This is an automated email from the ASF dual-hosted git repository.

dongjoon pushed a commit to branch master
in repository https://gitbox.apache.org/repos/asf/spark.git


The following commit(s) were added to refs/heads/master by this push:
     new f6a59edc79a [SPARK-45719][K8S][TESTS] Upgrade AWS SDK to v2 for 
Kubernetes IT
f6a59edc79a is described below

commit f6a59edc79ab16556093b1f86cbf890717687e1a
Author: Junyu Chen <junyu...@amazon.com>
AuthorDate: Wed Nov 15 14:09:10 2023 -0800

    [SPARK-45719][K8S][TESTS] Upgrade AWS SDK to v2 for Kubernetes IT
    
    ### What changes were proposed in this pull request?
    As Spark is moving to 4.0, one of the major improvement is to upgrade AWS 
SDK to v2,
    as tracked in this parent Jira: 
https://issues.apache.org/jira/browse/SPARK-44124.
    
    Currently, some tests in this module (i.e. DepsTestsSuite) uses S3 client 
which requires
    AWS credentials during initialization.
    
    As part of the SDK upgrade, the main purpose of this PR is to upgrading AWS 
SDK to v2
    for the Kubernetes integration tests module.
    
    ### Why are the changes needed?
    
    As the GA of AWS SDK v2, the SDKv1 has entered maintenance mode where its 
future
    release are only limited to address critical bug and security issues.

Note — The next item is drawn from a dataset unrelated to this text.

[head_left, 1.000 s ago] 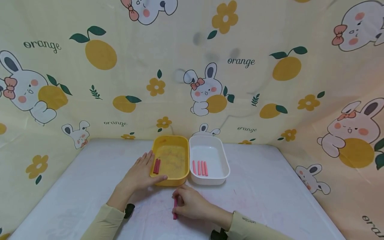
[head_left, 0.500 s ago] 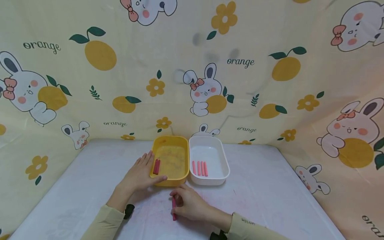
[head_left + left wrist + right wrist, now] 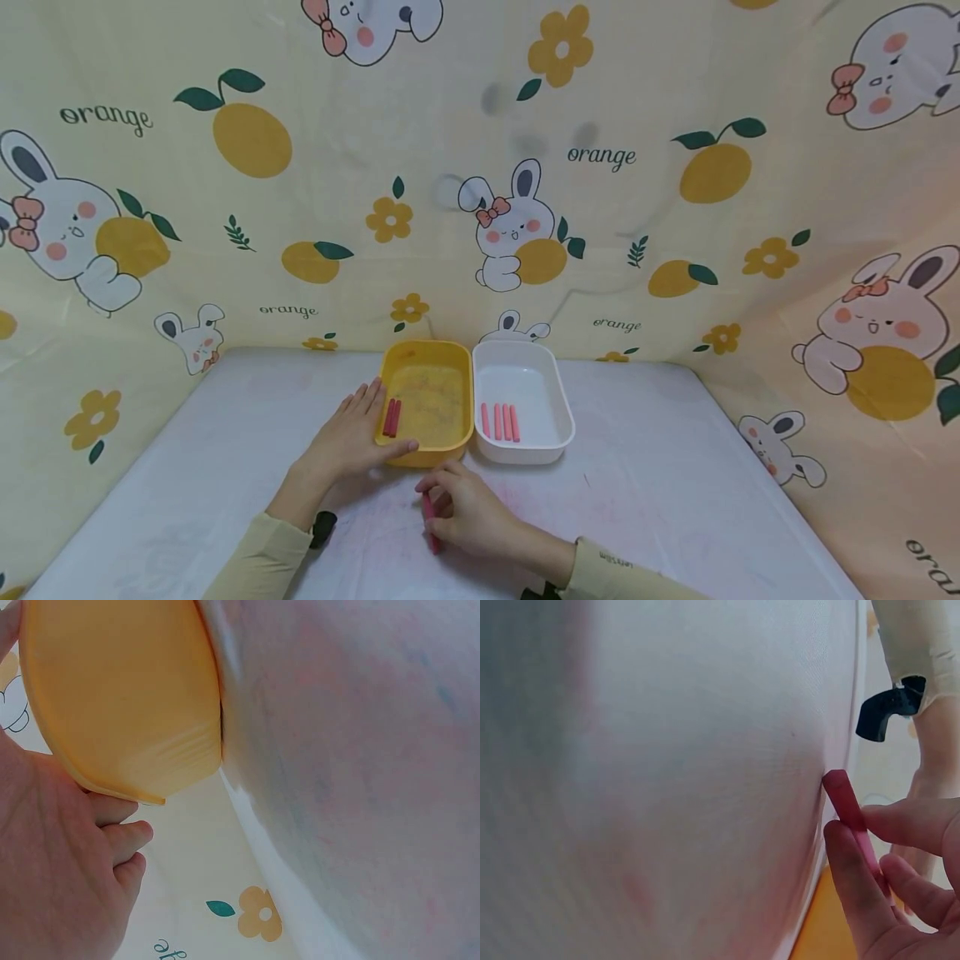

More 
details
    about the SDK maintenance policy can be found here: 
https://docs.aws.amazon.com/sdkref/latest/guide/maint-policy.html.
    To keep Spark’s dependent softwares up to date, we should consider 
upgrading the SDK to v2.
    
    ### Does this PR introduce _any_ user-facing change?
    
    No because this change only impacts the integration tests codes.
    
    ### How was this patch tested?
    
    The existing integration tests in the k8s integration test module passed
    
    ### Was this patch authored or co-authored using generative AI tooling?
    
    No
    
    Closes #43510 from junyuc25/junyuc25/k8s-test.
    
    Authored-by: Junyu Chen <junyu...@amazon.com>
    Signed-off-by: Dongjoon Hyun <dh...@apple.com>
---
 .github/workflows/build_and_test.yml               |  2 +-
 pom.xml                                            |  1 +
 .../kubernetes/integration-tests/pom.xml           |  6 ++--
 .../k8s/integrationtest/DepsTestsSuite.scala       | 35 +++++++++++++++-------
 4 files changed, 30 insertions(+), 14 deletions(-)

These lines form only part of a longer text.